In re Gabree

Decision Date08 September 2017
Docket NumberNo. 2015-339,2015-339
Citation2017 VT 84
PartiesIn re Alexis Gabree
CourtVermont Supreme Court

NOTICE: This opinion is subject to motions for reargument under V.R.A.P. 40 as well as formal revision before publication in the Vermont Reports. Readers are requested to notify the Reporter of Decisions by email at: JUD.Reporter@vermont.gov or by mail at: Vermont Supreme Court, 109 State Street, Montpelier, Vermont 05609-0801, of any errors in order that corrections may be made before this opinion goes to press.

Supreme Court

On Appeal from Superior Court, Orleans Unit, Civil Division

Timothy B. Tomasi, J. (summary judgment); Howard E. Van Benthuysen, J. (final judgment)

Matthew F. Valerio, Defender General, and Emily Tredeau, Prisoners' Rights Office, Montpelier, for Petitioner-Appellant.

Jennifer Barrett, Orleans County State's Attorney, Newport, and Christopher C. Moll, Essex, for Respondent-Appellee.

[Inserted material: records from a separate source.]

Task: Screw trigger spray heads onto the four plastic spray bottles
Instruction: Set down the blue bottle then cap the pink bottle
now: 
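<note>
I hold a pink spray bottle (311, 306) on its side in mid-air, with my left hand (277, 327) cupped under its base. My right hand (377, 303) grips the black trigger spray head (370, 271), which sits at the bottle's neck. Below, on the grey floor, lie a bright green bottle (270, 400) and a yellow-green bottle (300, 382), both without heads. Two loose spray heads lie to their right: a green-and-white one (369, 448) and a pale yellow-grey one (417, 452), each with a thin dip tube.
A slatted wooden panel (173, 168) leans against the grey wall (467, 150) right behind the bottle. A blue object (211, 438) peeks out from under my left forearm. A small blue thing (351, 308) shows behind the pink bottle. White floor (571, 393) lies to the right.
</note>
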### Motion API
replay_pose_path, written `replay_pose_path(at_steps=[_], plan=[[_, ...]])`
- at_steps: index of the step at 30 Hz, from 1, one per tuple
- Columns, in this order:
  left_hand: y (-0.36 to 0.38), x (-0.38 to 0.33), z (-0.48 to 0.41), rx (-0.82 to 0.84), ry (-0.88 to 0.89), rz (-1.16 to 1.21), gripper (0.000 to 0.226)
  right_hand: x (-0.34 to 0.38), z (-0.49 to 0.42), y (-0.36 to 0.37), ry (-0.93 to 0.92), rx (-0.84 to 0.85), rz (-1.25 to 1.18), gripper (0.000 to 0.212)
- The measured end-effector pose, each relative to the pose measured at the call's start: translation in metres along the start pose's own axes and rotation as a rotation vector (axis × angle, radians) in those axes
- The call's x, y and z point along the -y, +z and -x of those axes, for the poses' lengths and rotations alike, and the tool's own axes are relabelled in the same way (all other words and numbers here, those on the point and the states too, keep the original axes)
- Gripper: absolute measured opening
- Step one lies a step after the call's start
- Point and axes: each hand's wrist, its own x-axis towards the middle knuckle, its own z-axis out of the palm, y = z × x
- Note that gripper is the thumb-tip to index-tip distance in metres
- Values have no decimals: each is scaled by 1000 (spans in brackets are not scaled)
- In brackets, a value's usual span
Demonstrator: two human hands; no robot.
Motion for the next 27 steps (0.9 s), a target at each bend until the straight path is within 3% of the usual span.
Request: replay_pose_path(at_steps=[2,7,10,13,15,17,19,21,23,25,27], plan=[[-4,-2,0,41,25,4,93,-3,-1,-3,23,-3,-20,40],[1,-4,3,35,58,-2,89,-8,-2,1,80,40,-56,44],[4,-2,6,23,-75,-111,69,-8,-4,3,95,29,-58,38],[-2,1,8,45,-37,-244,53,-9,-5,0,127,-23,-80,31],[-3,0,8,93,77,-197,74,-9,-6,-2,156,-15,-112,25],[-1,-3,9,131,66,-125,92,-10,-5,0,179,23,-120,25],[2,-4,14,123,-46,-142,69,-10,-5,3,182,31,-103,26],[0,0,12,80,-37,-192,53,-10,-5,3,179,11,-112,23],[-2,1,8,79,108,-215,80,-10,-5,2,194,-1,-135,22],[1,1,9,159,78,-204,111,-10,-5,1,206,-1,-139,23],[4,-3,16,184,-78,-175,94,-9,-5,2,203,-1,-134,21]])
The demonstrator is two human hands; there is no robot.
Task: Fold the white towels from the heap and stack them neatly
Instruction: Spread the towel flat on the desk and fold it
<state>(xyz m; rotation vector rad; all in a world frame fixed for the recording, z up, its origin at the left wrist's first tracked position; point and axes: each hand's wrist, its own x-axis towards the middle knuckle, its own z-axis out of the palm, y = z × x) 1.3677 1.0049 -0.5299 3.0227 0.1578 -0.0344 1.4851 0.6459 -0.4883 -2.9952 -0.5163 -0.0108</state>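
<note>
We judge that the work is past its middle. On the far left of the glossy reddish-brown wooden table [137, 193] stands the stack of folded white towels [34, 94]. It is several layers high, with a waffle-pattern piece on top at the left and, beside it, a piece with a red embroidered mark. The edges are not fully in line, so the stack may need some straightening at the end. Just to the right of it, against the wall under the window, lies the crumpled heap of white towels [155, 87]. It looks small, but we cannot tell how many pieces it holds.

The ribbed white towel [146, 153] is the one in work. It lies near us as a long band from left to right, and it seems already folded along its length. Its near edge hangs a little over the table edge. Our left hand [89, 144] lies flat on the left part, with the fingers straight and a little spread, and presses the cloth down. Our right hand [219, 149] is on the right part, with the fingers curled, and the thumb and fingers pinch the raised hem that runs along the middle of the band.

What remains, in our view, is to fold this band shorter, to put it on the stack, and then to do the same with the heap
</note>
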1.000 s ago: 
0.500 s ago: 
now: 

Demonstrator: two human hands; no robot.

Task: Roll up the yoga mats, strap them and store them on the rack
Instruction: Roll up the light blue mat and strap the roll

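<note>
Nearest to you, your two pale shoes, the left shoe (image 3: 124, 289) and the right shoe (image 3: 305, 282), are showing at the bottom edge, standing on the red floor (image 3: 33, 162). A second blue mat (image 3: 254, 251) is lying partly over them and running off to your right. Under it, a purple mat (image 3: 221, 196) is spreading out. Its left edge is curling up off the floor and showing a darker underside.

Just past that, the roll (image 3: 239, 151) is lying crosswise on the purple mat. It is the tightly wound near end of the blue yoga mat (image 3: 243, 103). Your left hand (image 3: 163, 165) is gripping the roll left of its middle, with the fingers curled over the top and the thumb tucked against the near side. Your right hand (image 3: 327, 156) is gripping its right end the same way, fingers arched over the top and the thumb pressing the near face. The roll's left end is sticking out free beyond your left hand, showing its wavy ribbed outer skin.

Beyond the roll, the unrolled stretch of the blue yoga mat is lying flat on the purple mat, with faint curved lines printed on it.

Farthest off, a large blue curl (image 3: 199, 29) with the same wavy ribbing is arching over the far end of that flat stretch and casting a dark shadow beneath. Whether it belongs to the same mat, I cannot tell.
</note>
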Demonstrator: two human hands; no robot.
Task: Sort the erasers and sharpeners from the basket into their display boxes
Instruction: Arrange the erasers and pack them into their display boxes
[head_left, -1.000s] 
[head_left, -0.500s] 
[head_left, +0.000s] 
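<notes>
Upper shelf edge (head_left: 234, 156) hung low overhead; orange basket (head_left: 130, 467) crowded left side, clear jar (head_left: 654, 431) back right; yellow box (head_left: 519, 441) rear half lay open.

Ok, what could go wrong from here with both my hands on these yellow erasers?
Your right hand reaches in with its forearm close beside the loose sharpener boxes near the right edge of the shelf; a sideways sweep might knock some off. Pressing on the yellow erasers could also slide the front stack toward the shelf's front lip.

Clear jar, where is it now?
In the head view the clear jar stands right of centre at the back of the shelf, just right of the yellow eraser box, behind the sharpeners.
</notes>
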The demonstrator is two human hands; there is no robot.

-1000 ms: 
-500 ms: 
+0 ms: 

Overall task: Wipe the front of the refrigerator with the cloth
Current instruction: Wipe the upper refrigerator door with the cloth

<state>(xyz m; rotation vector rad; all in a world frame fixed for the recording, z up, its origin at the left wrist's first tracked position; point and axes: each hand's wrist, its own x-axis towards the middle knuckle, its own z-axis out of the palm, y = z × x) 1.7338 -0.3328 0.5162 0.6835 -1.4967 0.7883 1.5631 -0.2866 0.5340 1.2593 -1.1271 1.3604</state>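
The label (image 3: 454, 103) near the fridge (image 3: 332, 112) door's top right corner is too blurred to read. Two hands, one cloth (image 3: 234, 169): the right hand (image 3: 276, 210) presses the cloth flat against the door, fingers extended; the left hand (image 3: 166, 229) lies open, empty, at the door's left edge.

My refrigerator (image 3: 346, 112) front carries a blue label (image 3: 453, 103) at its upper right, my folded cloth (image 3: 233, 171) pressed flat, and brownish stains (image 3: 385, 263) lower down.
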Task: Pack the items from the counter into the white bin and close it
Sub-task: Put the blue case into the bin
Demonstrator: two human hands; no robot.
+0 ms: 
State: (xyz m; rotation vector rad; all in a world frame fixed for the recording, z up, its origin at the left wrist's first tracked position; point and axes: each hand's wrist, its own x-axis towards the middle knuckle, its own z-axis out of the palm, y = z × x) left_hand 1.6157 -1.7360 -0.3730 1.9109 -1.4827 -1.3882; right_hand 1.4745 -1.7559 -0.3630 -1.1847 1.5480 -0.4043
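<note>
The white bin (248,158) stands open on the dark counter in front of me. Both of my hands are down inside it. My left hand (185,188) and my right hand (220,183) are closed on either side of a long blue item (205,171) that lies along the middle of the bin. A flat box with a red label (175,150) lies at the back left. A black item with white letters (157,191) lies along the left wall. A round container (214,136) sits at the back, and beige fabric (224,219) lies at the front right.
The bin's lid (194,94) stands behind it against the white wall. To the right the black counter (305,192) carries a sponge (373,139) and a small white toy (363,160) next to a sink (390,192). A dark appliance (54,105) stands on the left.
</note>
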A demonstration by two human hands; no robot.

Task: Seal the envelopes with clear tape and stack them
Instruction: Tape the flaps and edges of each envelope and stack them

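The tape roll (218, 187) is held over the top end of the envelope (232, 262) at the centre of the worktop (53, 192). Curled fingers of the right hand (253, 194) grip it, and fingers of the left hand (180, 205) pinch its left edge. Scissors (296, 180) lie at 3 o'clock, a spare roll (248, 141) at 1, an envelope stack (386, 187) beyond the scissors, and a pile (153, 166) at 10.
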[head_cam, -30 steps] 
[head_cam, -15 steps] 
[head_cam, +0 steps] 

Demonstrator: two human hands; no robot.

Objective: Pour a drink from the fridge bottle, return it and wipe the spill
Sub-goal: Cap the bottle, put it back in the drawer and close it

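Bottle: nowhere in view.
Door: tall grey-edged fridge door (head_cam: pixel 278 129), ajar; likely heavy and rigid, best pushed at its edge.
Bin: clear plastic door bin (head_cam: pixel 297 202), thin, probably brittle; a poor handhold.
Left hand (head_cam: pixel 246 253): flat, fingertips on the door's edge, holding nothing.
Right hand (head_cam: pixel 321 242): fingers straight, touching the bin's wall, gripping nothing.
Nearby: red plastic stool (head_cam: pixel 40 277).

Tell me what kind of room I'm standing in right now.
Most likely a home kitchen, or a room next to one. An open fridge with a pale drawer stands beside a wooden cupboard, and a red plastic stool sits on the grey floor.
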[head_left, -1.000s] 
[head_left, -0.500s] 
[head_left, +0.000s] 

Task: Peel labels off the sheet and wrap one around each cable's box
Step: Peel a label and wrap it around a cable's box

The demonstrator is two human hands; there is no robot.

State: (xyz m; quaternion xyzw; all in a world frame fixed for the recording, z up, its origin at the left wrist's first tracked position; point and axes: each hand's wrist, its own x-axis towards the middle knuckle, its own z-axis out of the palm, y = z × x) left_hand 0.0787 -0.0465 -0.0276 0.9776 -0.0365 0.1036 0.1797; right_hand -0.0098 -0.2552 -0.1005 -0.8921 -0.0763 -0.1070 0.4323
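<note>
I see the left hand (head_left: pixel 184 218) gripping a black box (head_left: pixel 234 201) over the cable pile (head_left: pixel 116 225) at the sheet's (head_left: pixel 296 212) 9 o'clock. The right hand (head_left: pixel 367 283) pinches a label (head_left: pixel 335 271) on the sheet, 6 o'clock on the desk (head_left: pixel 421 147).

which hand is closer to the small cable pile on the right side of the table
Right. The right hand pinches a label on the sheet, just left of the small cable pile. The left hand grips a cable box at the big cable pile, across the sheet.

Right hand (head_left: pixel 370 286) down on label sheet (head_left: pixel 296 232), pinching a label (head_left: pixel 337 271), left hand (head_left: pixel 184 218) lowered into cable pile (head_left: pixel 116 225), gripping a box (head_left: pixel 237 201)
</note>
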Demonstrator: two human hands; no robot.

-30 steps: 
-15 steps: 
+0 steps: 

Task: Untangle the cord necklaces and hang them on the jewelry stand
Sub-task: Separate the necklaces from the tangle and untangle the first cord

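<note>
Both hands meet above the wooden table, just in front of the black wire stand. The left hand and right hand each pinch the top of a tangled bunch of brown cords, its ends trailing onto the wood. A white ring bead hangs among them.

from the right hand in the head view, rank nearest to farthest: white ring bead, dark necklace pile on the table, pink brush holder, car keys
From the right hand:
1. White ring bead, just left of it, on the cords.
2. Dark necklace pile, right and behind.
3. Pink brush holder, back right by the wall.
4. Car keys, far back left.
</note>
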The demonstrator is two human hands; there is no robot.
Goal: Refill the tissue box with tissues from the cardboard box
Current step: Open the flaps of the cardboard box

PRESENT: Reiber, C.J., Dooley, Skoglund, Robinson and Eaton, JJ.

¶ 1. SKOGLUND, J. Petitioner Alexis Gabree appeals the superior court's decision to dismiss her petition for post-conviction relief (PCR). She argues that, during the plea colloquy, she never personally admitted that a factual basis for the charges existed, in violation of Vermont Rule of Criminal Procedure 11(f). We agree and so reverse and remand.

¶ 2. In 2013, the State charged petitioner with two counts of grossly negligent operation of a vehicle, death resulting, in violation of 23 V.S.A. § 1091(b). Under the terms of the plea agreement, petitioner agreed to plead guilty to both counts in exchange for a sentence of six to fifteen years, to serve.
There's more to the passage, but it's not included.